Я заметил во время нашей игры, как она проходила мимо зала, и подозревал, что она наблюдала за всей интермедией.
— Он хороший мальчик, — сказал я.
— А вы хороший шахматист. Вы ведь специально свели к ничьей вторую партию, не так ли?
— Признаю.
— Однако во второй раз он не понял, что вы поддались. В вас больше граней, чем в бриллианте, Фесте. У вас есть свои дети?
Видимо, мое лицо вдруг стало совсем отчужденным, поскольку она мгновенно пошла на попятную.
— Извините, — сказала она. — Я не собиралась совать нос не в свои дела. Просто я вдруг поняла, что почти ничего не знаю о вас.
— Так и должно быть, герцогиня, — весело сказал я.
Она отрицательно покачала головой.
— Нет, так не должно быть.
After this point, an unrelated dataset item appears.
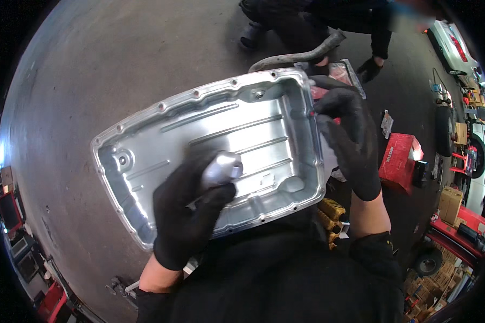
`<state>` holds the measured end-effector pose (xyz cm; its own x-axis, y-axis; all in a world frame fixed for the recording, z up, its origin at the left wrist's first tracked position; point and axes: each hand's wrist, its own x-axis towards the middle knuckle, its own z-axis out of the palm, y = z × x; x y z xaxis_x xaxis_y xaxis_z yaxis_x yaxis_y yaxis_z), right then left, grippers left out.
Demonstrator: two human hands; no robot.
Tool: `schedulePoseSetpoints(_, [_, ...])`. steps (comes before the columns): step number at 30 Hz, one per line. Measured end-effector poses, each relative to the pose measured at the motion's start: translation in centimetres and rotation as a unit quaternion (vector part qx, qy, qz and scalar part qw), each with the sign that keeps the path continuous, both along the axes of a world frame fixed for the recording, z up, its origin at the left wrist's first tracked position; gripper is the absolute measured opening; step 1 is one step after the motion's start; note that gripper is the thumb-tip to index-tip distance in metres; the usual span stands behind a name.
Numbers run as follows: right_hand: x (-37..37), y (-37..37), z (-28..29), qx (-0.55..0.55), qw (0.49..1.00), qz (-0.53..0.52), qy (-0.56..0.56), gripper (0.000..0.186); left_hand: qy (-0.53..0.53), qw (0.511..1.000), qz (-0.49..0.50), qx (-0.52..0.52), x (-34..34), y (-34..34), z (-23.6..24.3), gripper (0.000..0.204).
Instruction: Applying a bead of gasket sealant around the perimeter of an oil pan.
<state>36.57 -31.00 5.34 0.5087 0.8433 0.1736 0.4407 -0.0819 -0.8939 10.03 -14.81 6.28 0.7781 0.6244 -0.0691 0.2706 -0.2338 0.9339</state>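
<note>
A shiny silver oil pan (242, 132) lies in front of me with its hollow side up. Bolt holes line its flanged rim, and ribs run along its floor. My left hand (186, 207), in a black glove, is over the pan's near left part. It is closed around a small silver cylinder (222, 169), blurred, whose kind I cannot make out. My right hand (350, 129), also gloved in black, is at the pan's right far corner. Its curled fingers appear to grip the rim there; the fingertips are partly hidden.
Beyond the pan, another person (307, 19) crouches with a gloved hand (369, 70) low to the floor. A bent pipe (302, 55) extends past the pan's far edge. At right are a red box (400, 161), a gold-coloured part (331, 215) and a tyre (428, 262).
</note>
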Motion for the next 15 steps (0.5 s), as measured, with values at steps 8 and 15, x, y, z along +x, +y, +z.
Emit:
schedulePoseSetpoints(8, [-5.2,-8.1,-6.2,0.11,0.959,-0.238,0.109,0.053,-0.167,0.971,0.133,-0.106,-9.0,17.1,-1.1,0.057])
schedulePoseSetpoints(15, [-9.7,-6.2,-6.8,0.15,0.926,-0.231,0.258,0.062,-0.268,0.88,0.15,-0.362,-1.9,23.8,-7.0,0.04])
Вы пришли помочь нам, когда вас позвали. Вы не обязаны были приходить, но пришли.
— Я должен был прийти. Другого выбора не было.
— Это очень важно. Когда все неприятности закончатся, мы сядем и спокойно обо всем поговорим. Может быть, сыграем в шахматы. И пожалуйста, Фесте, не поддавайтесь, когда мы будем играть.
— Сударыня, — кланяясь, сказал я.
Она слегка коснулась рукой моей щеки, повернулась и ушла.
Каково, а? Может ли герцогиня смотреть на шута? Или любить кошку?
Утром я устремился к тому единственному созданию, которое по-настоящему понимало меня, — к Зевсу. Я накормил его, и мы выехали из города через северо-западные ворота. Оглянувшись, я заметил, что Перун стоит на городской стене, наблюдая за мной. Он помахал мне рукой. Я ответил тем же. Мне вдруг подумалось, что у меня осталось всего два дня до поединка с капитаном.
Зевс, как обычно, резво взбирался на гору, но странно замедлил шаг, приблизившись к тому месту, где тропа сворачивала к скалам. Однако я направил его дальше, прямо по дороге. При въезде в лес он, казалось, занервничал. И я едва ли мог винить его. Я и сам нервничал.
Пустив Зевса шагом, я продолжил мои поиски. Дорога была достаточно широкой для проезда большой подводы, хотя никто здесь в последнее время не проезжал, насколько я мог судить по следам. Меня удивило, что Перун не высылает сюда своих солдат, но, возможно, зимой он ограничивал поднадзорную территорию городскими стенами. Только дурак отправится в путешествие в такую холодину, и защиты он может ждать лишь от одного Господа, поскольку едва ли получит ее со стороны Перуна. Солнце стояло над восточным хребтом, и косые лучи света пронизывали кроны деревьев. Поднялся слабый ветерок, но его дуновение скрадывали заросли кустарника и вечнозеленых деревьев. Следы на дороге отлично сохранились, лучшего не пожелал бы никакой охотник.